Il est des chansons propices aux larmes ; Someone Like You est de celles là. Récompensée par six Grammy Awards dimanche 12 février à Los Angeles (Californie), la chanteuse britannique Adele a vu sa ballade atteindre récemment "un statut quasi-iconique, en grande partie grâce à sa capacité troublante à provoquer larmes et frissons chez les auditeurs", avance The Wall Street Journal dans un article paru samedi (en anglais). Pour expliquer la magie du morceau, le quotidien a fait appel à des psychologues et neuroscientifiques.

Si nos réactions face à un morceau dépendent de notre culture et de notre parcours personnel, il existe des recettes pour susciter l'émotion du public. Parmi celles-ci, l'appogiature, un ornement mélodique identifié il y a vingt ans par le psychologue britannique John Sloboda. Au cours d'une expérience basée sur 20 passages musicaux, le chercheur a ainsi établi un lien entre cet agrément musical et des réactions comme les larmes ou la chair de poule.

Le pouvoir de l'"appogiature"

En quoi consiste précisément ce mystérieux ornement ? Il s'agit d'une petite note intercalée juste avant une note principale sur laquelle on veut insister en la retardant légèrement. L'appogiature détonne par rapport à la mélodie et "génère une tension chez l'auditeur", affirme au Wall Street Journal le psychologue Martin Guhn, auteur en 2007 d'une étude sur le sujet. "Quand les notes reviennent vers la mélodie anticipée, la tension disparaît et est remplacée par une sensation de bien-être." Et quelques larmes en bonus, surtout si l'ornement est répété dans la chanson. 

Dans le cas de Someone Like You, en plus des appoggiatures, Adele se livre à de légères modulations de voix à la fin des longues notes soutenues durant le refrain, créant selon Martin Guhn "de mini montagnes russes" émotionnelles.
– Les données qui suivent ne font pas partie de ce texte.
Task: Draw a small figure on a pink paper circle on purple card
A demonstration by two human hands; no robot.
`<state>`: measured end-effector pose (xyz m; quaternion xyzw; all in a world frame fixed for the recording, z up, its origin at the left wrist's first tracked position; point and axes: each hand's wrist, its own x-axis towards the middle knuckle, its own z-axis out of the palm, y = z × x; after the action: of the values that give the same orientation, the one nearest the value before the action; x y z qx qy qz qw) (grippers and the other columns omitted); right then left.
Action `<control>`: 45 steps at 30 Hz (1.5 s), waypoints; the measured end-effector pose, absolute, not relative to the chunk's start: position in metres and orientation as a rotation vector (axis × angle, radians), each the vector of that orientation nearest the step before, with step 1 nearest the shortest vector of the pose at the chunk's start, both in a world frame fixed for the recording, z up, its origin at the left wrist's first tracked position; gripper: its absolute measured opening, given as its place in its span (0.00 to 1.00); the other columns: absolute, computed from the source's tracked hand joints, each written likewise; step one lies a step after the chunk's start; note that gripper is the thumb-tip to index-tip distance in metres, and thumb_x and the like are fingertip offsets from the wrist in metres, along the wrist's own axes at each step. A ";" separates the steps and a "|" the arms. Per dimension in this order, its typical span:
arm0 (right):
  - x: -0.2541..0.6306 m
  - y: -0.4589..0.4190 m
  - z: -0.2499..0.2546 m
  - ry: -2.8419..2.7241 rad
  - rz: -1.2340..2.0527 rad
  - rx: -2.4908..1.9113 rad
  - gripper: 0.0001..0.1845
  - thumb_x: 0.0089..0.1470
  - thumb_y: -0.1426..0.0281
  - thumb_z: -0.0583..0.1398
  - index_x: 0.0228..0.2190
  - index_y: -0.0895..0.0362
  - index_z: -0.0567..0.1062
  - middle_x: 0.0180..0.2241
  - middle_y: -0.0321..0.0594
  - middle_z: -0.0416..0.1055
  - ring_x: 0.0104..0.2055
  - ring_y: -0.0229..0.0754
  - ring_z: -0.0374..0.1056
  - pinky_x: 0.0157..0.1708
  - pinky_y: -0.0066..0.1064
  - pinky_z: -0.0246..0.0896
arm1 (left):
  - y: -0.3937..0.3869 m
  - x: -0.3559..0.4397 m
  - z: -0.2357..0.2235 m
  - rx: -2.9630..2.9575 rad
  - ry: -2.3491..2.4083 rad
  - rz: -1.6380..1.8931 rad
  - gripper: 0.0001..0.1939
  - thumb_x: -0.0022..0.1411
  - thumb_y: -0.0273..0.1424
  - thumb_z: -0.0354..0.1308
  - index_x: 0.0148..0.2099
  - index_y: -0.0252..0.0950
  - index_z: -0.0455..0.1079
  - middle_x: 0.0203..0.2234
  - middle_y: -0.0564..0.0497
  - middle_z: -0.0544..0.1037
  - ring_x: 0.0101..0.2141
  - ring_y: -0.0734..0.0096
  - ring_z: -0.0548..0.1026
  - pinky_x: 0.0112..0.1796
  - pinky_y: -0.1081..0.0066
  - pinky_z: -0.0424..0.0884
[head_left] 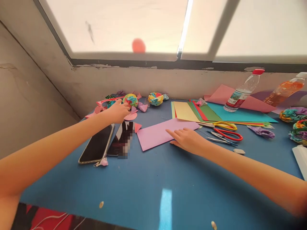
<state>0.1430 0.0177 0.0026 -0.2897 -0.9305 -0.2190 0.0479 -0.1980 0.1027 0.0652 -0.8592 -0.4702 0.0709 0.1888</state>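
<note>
My left hand reaches over cut paper scraps at the back left, beside a multicoloured pleated paper ball. Its fingers are loosely bent and apart, and I see nothing held in them. A folded sheet of lilac paper lies at the middle of the table. On its near right edge rests my right hand, index finger stretched over the paper and thumb apart from it. Close to the left hand are a pink paper piece and a small purple paper piece.
Two phones lie left on the blue table. Coloured paper sheets, yellow-handled scissors, red-handled scissors and blue-tipped pliers lie right. Behind stand a water bottle and an orange drink bottle.
</note>
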 end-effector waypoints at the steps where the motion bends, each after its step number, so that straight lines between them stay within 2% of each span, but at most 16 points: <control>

Les paroles liées à une déception amoureuse et la puissance vocale d'Adele contribuent également à l'apparition des larmes.
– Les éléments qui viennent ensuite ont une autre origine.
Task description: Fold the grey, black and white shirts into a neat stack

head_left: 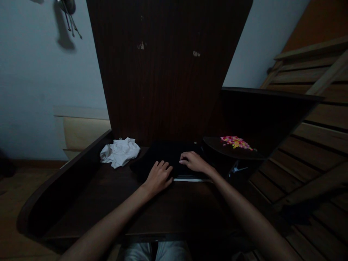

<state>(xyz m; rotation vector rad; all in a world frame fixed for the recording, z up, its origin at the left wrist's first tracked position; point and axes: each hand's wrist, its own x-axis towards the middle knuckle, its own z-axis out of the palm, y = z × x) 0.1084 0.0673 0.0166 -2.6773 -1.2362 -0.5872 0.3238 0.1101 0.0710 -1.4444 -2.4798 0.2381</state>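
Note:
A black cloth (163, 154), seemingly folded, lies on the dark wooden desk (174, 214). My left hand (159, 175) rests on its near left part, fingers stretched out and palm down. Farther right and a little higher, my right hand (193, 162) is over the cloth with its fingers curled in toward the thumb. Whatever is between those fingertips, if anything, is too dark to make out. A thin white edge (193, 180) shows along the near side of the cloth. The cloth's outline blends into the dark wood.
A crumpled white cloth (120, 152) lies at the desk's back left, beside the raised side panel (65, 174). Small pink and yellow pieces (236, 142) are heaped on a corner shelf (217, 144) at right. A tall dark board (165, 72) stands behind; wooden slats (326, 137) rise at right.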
Les cellules du cerveau en ébullition 

Someone Like You s'inscrit par ailleurs dans un modèle identifié il y a quelques années par Martin Guhn et son collègue Marcel Zentner : une entame douce, une suite plus forte avec l'apparition d'un nouvel instrument ou d'une autre harmonie, et des ruptures mélodiques et harmoniques. Ainsi, après une introduction répétitive et mélancolique au piano, Adele saute d'un octave et chante avec une intensité accrue.

Bien qu'associées à la tristesse, ces émotions font le bonheur des auditeurs, qui en redemandent. The Wall Street Journal rapporte ainsi une étude conduite par une équipe de neuroscientifiques de l'université canadienne de McGill, qui révèle qu'une musique chargée en émotion libère de la dopamine dans le cerveau, comme pour la nourriture, le sexe et la drogue.